British Comedy Guide

So Why Do You Want To Do It?

Just wondering what other people's motives are for pursuing the life of writing a sitcom, or trying to write sketches? Mostly everbody faila. Is it our British/English obsession with having a sense of humour? I don't count stand-up or internet-recorded stuff. I'm talking about wanting to spend your life writing for some guys and girls who can act.

I know I can (sometimes) do it, but it'smmensely embarrassed about ...

What's your excuse?

All the best,

Tim.

For me it started with the classic thought that I could do at least as well as some of the shows on the screen. After I downloaded a pile of classic scripts, I figured out the basic rules of structuring a story, and noticed that the jokes were best when they fit into and flowed with the natural flow of the action, as opposed to sitting there in isolation - at that moment I convinced myself that I at least had a shot.... I've almost finished a pilot, and should be sending it in this month.... then the bubble will probably burst once I get the rejections !!!

I have a "real" job, and writing is something I do in my spare time - the fantasy being that I can have a second career doing something much more fun - hanging around with creative people, going to cool showbiz events - oh yeah, and making some money along the way. I'm also interested in returning to the UK, which will be a must once the producers start commissioning my work :)

It's a little hard being in the US, as the day to day interaction is very different - way too business minded, without the eternal supply of humour woven into most every British conversation.

I'm glad I found BSG to keep my Brit factor at an acceptable level - I'm enjoying reading everyone's input, and laughing at the good natured interaction. So thank you, my virtual friends !

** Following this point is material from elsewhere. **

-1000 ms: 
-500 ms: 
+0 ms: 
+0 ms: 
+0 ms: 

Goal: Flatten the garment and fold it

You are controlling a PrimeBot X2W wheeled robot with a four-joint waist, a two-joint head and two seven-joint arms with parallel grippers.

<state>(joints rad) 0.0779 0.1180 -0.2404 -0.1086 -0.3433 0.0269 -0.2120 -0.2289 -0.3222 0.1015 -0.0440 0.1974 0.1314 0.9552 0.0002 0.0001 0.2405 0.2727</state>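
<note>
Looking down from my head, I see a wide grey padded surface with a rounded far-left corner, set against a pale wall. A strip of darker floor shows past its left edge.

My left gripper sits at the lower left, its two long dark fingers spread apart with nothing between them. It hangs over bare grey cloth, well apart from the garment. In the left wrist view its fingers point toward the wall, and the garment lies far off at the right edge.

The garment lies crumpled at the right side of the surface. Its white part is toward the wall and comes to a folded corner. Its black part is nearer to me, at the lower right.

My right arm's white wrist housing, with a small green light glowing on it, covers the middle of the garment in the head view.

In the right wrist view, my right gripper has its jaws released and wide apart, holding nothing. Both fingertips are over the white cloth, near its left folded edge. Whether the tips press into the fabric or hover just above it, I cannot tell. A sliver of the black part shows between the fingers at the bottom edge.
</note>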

"So Why Do You Want To Do It?"

I don't want to... I 'have' to. There's nothing else.

I like the shallow ego boost of making people laugh.

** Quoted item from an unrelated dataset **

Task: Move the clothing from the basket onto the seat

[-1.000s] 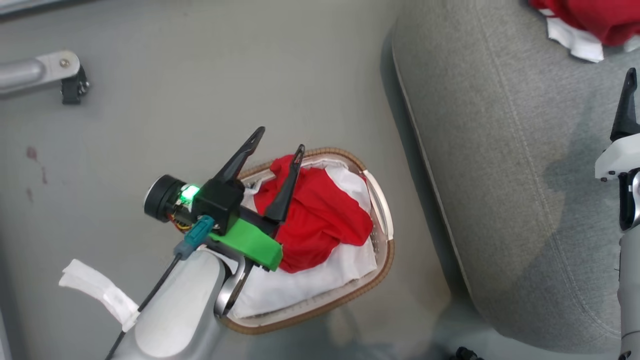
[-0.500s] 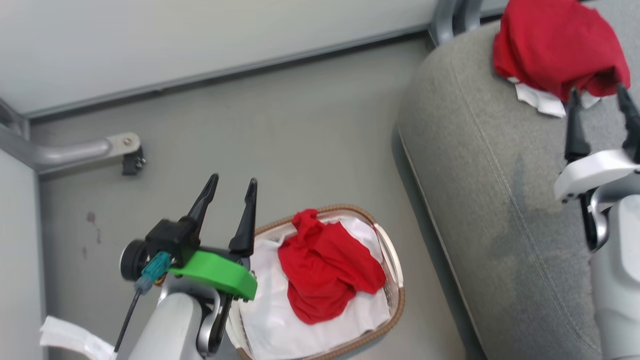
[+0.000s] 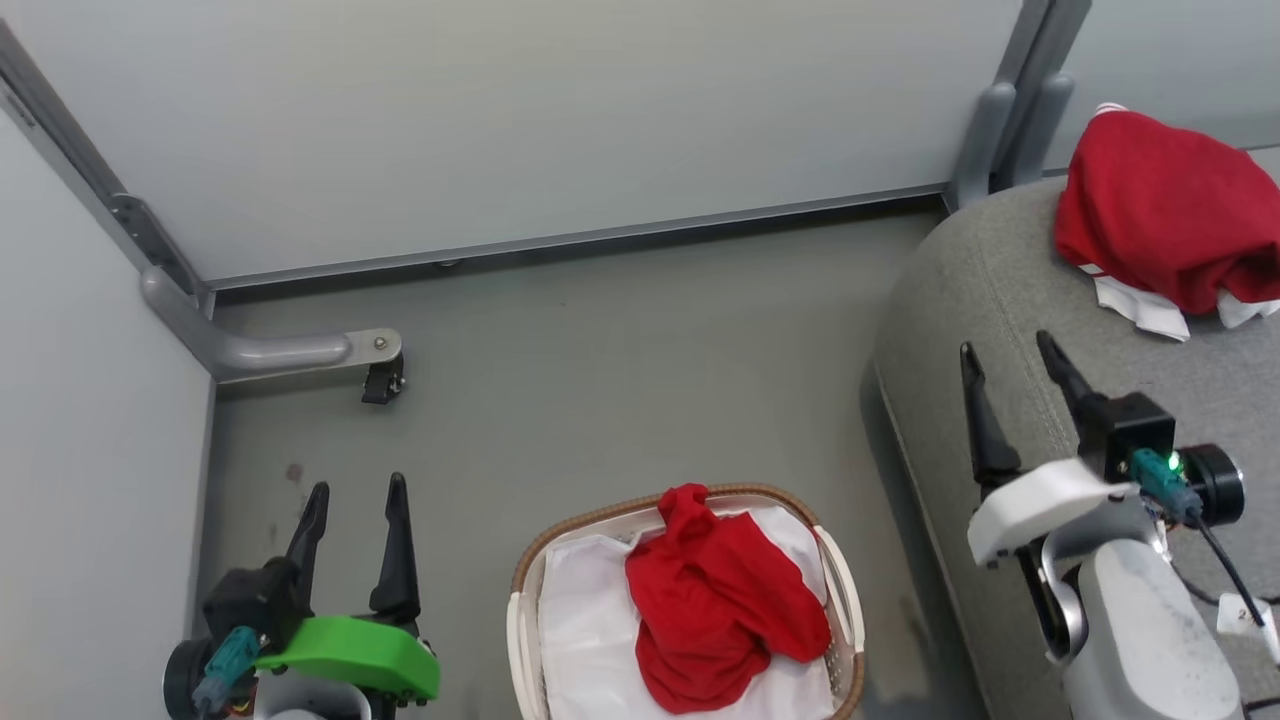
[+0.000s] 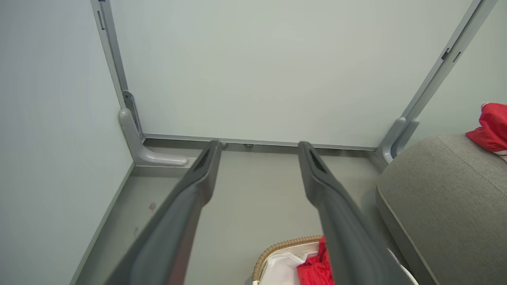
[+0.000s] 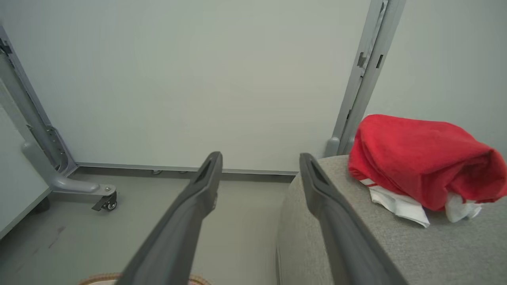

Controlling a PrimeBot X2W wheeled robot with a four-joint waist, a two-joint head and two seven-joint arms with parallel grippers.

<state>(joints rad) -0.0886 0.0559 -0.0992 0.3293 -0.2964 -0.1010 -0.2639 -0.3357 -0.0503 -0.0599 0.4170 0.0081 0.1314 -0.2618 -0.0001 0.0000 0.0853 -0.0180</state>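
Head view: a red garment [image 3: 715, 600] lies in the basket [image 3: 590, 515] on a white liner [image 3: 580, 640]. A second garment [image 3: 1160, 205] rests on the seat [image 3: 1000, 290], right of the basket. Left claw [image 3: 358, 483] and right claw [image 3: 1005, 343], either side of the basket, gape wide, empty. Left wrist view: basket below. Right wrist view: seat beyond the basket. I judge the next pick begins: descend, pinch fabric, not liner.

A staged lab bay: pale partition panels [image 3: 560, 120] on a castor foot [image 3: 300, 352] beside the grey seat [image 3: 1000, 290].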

Intense bitterness, vanity and a desire to inflict the only legal form of violence.

It's just kind of been in my blood ever since I was a kid. I used to record characters and sketches onto my dad's old reel-to-reel tape recorder, using 70s electronic toys as sound effects. All the other kids were out playing footie while I was recording another episode of Killer Turds From Mars. (It was sophisticated comedy. SHUT UP Bussell!)

Then as I grew up I was just as obsessed with comedy. Rik Mayal and Ade Edmondson weren't just comedians on the telly, they were like gods to me. I idolised them in the same way other kids idolise pop stars. I knew every line of Kevin Turvey's routine. Then I sent some sketches off to Hale and Pace got some on the show and thought..."hang on, maybe I can do this"...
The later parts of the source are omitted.